Data extracts:
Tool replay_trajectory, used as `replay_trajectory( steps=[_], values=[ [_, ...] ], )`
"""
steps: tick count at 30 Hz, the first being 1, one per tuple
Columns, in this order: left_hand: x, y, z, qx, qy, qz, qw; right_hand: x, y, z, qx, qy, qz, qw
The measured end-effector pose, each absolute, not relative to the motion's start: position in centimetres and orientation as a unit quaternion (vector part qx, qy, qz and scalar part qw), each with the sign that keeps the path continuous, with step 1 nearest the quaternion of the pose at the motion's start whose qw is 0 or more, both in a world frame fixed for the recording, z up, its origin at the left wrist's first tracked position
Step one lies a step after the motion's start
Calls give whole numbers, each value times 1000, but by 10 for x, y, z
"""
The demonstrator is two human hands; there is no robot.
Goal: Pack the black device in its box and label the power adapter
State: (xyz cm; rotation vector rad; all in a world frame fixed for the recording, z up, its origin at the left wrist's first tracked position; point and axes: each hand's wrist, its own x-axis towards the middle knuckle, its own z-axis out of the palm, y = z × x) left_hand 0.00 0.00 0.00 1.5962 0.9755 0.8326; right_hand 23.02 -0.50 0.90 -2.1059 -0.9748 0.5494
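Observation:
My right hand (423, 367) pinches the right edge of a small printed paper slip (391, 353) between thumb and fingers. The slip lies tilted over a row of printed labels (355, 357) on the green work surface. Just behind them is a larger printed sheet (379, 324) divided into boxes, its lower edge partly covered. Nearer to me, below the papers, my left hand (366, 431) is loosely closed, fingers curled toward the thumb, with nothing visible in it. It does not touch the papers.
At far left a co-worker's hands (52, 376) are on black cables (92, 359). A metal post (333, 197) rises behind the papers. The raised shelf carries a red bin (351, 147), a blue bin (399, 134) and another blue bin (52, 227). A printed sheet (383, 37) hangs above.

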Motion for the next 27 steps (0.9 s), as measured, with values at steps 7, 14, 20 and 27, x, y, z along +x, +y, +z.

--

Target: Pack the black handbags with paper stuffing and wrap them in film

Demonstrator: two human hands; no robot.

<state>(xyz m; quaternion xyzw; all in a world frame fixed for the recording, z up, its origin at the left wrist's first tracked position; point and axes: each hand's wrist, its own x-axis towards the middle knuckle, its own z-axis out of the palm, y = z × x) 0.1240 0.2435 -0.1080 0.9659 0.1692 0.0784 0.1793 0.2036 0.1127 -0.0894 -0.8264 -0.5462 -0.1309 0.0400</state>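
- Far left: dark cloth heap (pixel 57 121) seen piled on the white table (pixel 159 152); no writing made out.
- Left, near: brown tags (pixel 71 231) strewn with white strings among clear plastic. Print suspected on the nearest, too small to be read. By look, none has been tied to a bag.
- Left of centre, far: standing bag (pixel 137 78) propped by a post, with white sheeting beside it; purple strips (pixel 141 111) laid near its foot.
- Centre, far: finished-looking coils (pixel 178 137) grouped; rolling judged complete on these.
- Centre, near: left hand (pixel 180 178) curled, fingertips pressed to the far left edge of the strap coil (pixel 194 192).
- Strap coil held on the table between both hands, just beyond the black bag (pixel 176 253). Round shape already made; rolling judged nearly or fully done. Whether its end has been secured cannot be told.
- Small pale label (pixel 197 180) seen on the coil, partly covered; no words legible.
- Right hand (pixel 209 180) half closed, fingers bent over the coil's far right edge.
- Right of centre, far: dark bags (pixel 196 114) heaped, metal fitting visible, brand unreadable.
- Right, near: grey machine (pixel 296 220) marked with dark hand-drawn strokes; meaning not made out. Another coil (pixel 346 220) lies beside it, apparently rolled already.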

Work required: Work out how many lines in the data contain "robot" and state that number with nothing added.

Task response: 2